[Records from a dataset]
-------
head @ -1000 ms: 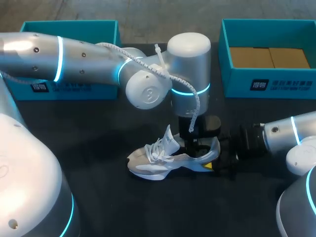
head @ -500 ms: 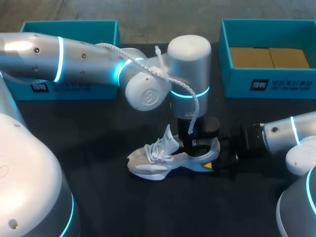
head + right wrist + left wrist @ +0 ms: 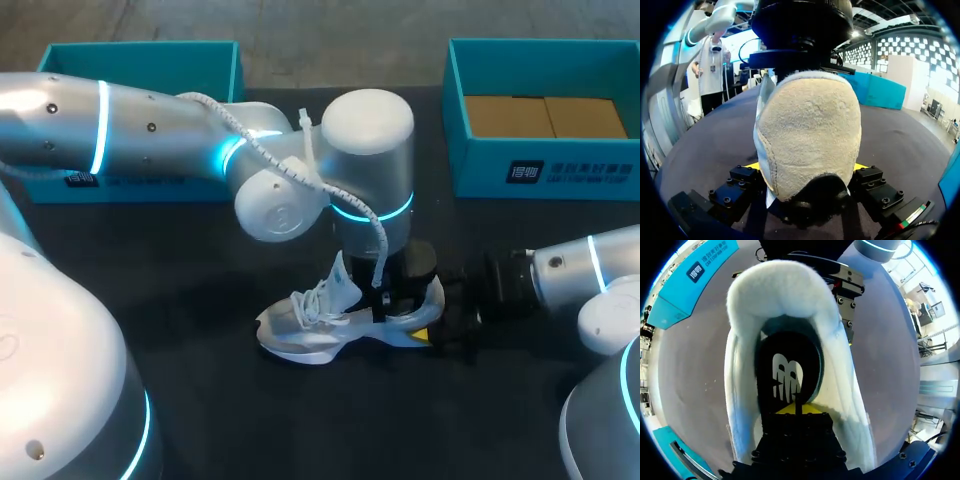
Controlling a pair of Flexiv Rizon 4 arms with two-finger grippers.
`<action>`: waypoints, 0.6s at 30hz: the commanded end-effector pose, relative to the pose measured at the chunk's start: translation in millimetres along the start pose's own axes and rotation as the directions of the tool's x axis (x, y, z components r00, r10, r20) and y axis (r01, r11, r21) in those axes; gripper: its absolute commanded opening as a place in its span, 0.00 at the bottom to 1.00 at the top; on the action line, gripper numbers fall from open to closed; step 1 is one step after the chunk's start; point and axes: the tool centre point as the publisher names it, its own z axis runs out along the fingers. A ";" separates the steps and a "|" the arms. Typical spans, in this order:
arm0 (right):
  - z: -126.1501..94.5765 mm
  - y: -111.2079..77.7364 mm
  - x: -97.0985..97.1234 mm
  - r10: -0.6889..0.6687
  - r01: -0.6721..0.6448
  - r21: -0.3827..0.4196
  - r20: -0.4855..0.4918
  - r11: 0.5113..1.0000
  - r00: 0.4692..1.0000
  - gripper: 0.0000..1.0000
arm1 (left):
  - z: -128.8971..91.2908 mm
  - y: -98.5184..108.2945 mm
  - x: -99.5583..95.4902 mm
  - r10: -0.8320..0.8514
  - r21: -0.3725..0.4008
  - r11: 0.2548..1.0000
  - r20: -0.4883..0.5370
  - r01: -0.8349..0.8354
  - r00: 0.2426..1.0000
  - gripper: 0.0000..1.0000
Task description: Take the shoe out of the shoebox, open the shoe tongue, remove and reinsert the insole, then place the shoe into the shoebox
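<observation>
A white shoe [image 3: 310,330] lies on the black table, toe to the left, tongue raised. My left gripper [image 3: 392,300] reaches down into its opening. In the left wrist view the yellow tips [image 3: 799,409] are pressed together on the black insole [image 3: 787,367] with its white logo, inside the padded collar [image 3: 775,285]. My right gripper [image 3: 435,325] stands behind the shoe; the suede heel [image 3: 810,130] fills the space between its wide-set fingers [image 3: 756,166], which touch it on both sides.
A teal shoebox [image 3: 540,165] with a cardboard liner stands at the back right. A second teal box [image 3: 150,55] stands at the back left, partly behind my left arm. Bare black table lies in front of the shoe.
My left gripper's fingers have closed inside the shoe, and the left arm has shifted slightly to the left. The shoe and the right arm have stayed put.
</observation>
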 end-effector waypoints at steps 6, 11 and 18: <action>1.1 -0.5 0.9 0.000 0.000 0.004 0.003 1.000 1.000 0.00 | -14.8 21.8 -2.8 -0.005 0.059 0.998 0.023 0.004 1.000 0.00; 1.1 -0.5 0.9 0.000 0.000 0.004 0.003 1.000 1.000 0.00 | -25.9 24.5 -1.8 -0.003 0.093 0.996 -0.003 0.003 1.000 0.00; 1.1 -0.5 0.9 0.000 0.000 0.004 0.003 1.000 1.000 0.00 | -40.2 27.0 0.5 -0.002 0.126 0.992 -0.058 0.010 0.998 0.00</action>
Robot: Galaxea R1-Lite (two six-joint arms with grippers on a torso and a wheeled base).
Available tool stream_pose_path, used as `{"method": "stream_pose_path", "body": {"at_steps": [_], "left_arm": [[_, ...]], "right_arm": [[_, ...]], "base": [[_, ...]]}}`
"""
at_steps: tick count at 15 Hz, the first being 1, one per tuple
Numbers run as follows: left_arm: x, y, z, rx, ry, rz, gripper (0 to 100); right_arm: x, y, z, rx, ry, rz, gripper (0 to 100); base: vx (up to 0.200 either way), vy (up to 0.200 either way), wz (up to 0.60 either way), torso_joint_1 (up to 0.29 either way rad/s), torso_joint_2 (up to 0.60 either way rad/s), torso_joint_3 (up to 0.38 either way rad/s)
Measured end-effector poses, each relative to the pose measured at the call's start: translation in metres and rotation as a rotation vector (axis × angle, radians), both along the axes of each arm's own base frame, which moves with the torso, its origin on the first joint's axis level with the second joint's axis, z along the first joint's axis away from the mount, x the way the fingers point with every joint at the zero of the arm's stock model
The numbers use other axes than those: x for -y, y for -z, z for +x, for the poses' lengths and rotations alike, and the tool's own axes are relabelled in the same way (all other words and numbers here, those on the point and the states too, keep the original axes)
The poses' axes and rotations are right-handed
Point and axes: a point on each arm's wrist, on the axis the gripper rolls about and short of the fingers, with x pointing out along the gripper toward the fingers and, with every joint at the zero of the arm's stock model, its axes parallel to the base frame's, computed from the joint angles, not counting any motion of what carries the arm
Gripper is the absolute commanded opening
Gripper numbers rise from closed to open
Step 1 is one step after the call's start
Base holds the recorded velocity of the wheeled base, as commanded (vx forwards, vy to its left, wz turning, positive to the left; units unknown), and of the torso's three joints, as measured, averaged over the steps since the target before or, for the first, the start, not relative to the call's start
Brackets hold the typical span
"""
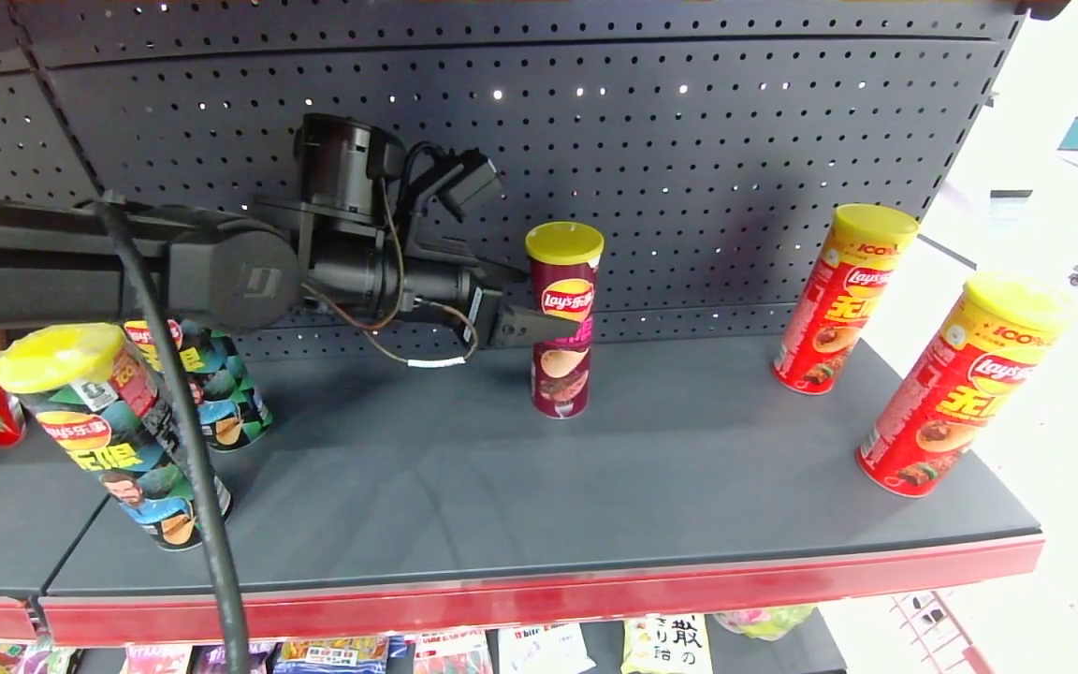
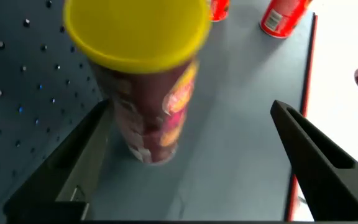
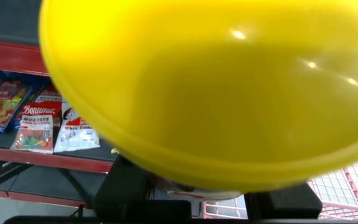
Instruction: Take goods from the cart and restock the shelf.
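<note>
A maroon chips can (image 1: 560, 328) with a yellow lid stands upright near the back of the grey shelf (image 1: 502, 496). My left gripper (image 1: 548, 329) reaches in from the left at the can's mid-height. In the left wrist view the can (image 2: 154, 112) stands between the widely spread fingers (image 2: 309, 162) of the open left gripper (image 2: 191, 112), nearer one of them; contact is unclear. My right gripper (image 3: 201, 200) is shut on another chips can whose yellow lid (image 3: 216, 81) looms close to the camera.
Two red cans (image 1: 843, 300) (image 1: 960, 384) stand at the shelf's right end, two dark patterned cans (image 1: 99, 431) (image 1: 211, 384) at its left. A pegboard wall (image 1: 689, 140) backs the shelf. A black cable (image 1: 193, 468) hangs in front. Snack bags (image 3: 39, 118) fill lower shelves.
</note>
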Motion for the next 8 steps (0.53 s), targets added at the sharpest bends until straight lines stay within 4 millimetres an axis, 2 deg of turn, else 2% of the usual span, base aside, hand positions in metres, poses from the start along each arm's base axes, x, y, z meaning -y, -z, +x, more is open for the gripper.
{"method": "stream_pose_path", "body": {"at_steps": [3, 8], "left_arm": [[-0.005, 0.006, 0.012, -0.015, 0.024, -0.016, 100], [0.0, 0.005, 0.026, 0.002, 0.064, -0.045, 100]], "right_arm": [[0.0, 0.0, 0.0, 0.0, 0.001, 0.0, 0], [0.0, 0.003, 0.0, -0.007, 0.001, 0.004, 0]], "base": [[0.0, 0.0, 0.0, 0.0, 0.0, 0.0], [0.0, 0.0, 0.0, 0.0, 0.0, 0.0]]}}
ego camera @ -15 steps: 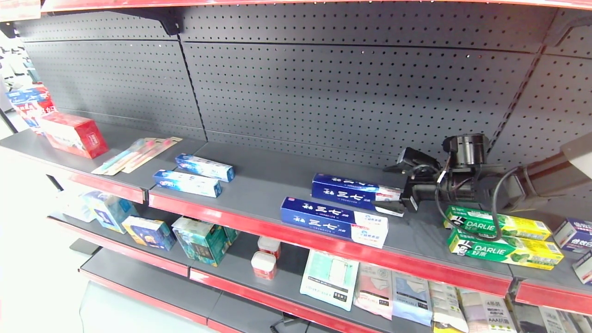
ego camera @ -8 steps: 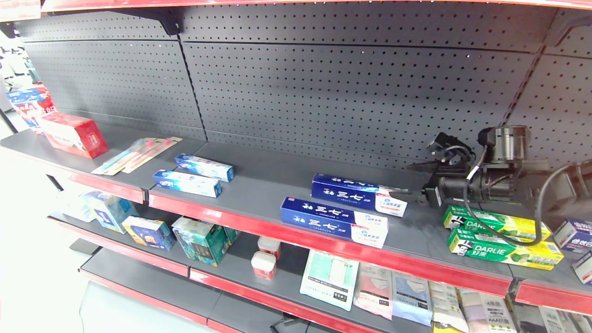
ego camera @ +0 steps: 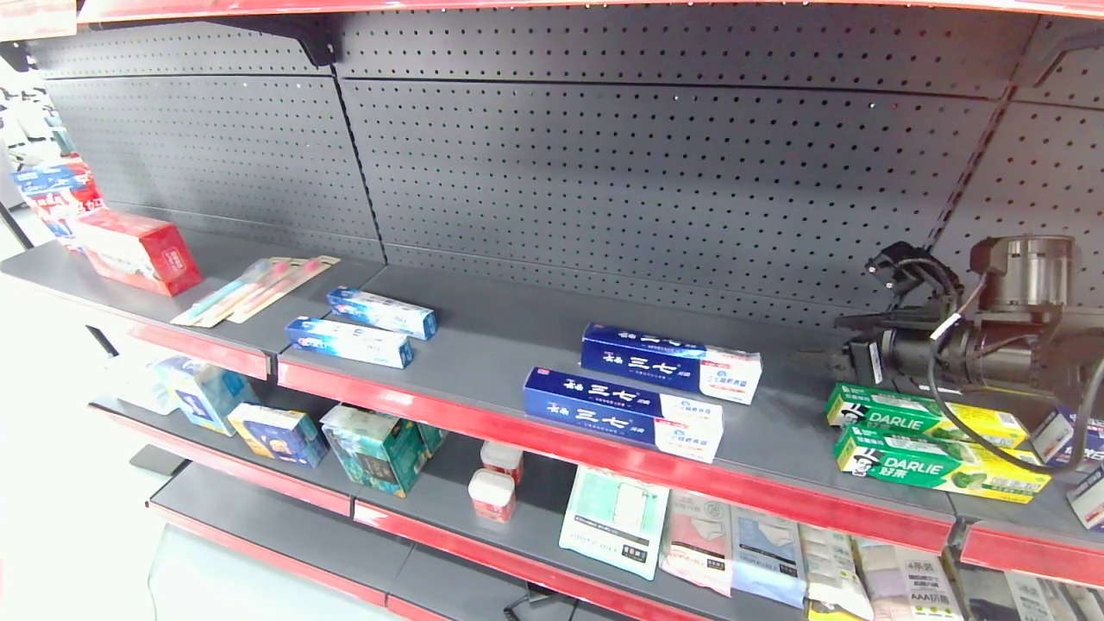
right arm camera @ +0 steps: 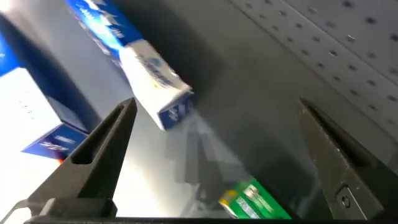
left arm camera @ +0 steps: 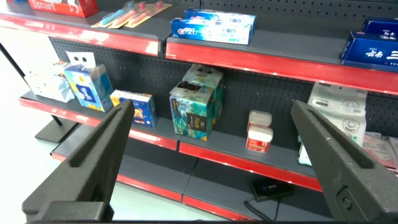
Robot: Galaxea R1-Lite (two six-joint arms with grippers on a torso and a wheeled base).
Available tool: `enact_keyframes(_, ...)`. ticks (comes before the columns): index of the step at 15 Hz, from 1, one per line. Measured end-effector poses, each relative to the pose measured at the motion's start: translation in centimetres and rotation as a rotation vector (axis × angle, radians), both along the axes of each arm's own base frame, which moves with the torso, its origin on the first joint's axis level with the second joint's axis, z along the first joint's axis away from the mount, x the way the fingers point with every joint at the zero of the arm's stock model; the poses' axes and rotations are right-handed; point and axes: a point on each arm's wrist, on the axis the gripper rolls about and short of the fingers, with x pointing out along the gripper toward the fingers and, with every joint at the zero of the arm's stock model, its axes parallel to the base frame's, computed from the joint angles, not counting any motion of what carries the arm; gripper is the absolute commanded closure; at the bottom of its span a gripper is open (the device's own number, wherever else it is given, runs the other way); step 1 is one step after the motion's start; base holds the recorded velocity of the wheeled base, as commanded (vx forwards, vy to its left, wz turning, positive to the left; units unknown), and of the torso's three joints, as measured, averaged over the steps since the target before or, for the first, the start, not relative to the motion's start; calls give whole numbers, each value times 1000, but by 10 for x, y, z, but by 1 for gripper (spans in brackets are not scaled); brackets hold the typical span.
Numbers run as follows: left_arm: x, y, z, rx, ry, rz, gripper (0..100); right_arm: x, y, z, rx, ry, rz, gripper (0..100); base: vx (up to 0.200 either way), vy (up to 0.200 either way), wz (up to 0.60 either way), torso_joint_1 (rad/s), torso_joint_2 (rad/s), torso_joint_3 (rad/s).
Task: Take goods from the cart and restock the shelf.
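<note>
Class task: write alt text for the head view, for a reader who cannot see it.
The open right hand hangs over a grey metal shelf, behind two green cardboard toothpaste boxes and right of two dark blue cardboard toothpaste boxes.

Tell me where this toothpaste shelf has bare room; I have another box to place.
Widest bare patch: grey metal shelf deck between the pale blue toothpaste boxes and the dark blue toothpaste boxes, back to the black pegboard. A narrower gap runs to the green toothpaste boxes, crowded by the right gripper near them.
</note>
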Motion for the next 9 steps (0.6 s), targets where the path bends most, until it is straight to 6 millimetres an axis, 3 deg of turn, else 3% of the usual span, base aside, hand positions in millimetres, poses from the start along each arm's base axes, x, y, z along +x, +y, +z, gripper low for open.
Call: enact_keyframes(9,0,0,0,0,0,0,0,15,-8,-26,-109,42,-104,0,0,0,0,0,0,0)
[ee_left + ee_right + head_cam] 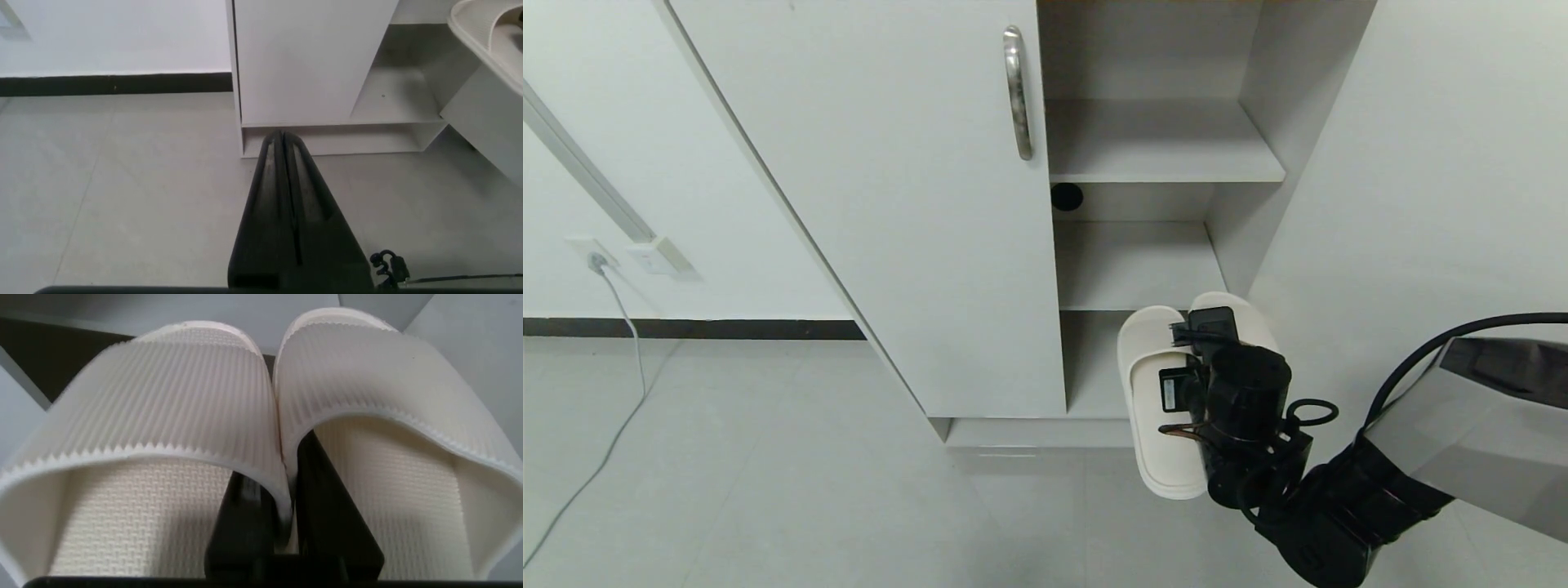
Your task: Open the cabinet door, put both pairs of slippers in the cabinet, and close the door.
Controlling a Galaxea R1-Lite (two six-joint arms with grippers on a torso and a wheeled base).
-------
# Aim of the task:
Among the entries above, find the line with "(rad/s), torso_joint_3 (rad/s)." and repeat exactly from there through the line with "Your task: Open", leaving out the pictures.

# Reply:
Numbers run as follows: left_arm: x, y, z, rx, ry, rz, gripper (0..100); right_arm: x, y, z, rx, ry, rz, gripper (0..100); base: vx (up to 0.200 either way), vy (up to 0.200 either way), wz (up to 0.60 either way), torso_joint_1 (rad/s), torso_joint_2 (rad/s), torso_joint_3 (rad/s).
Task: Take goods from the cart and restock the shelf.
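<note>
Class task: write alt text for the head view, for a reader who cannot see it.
The open right hand hangs over a grey metal shelf, behind two green cardboard toothpaste boxes and right of two dark blue cardboard toothpaste boxes.

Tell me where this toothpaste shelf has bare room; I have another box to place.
Widest bare patch: grey metal shelf deck between the pale blue toothpaste boxes and the dark blue toothpaste boxes, back to the black pegboard. A narrower gap runs to the green toothpaste boxes, crowded by the right gripper near them.
</note>
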Motion for the next 9 steps (0.6 s), targets where the path bends most, until it is straight to 6 millimetres an axis, 3 deg of turn, else 3% of the usual span, base aside, hand positions in millimetres, poses from the start along each arm's base axes, x, y, z along +x, +y, +z, gripper low for open.
Call: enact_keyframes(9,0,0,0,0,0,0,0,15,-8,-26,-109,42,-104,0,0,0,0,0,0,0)
[ee_left + ee_right + head_cam] 
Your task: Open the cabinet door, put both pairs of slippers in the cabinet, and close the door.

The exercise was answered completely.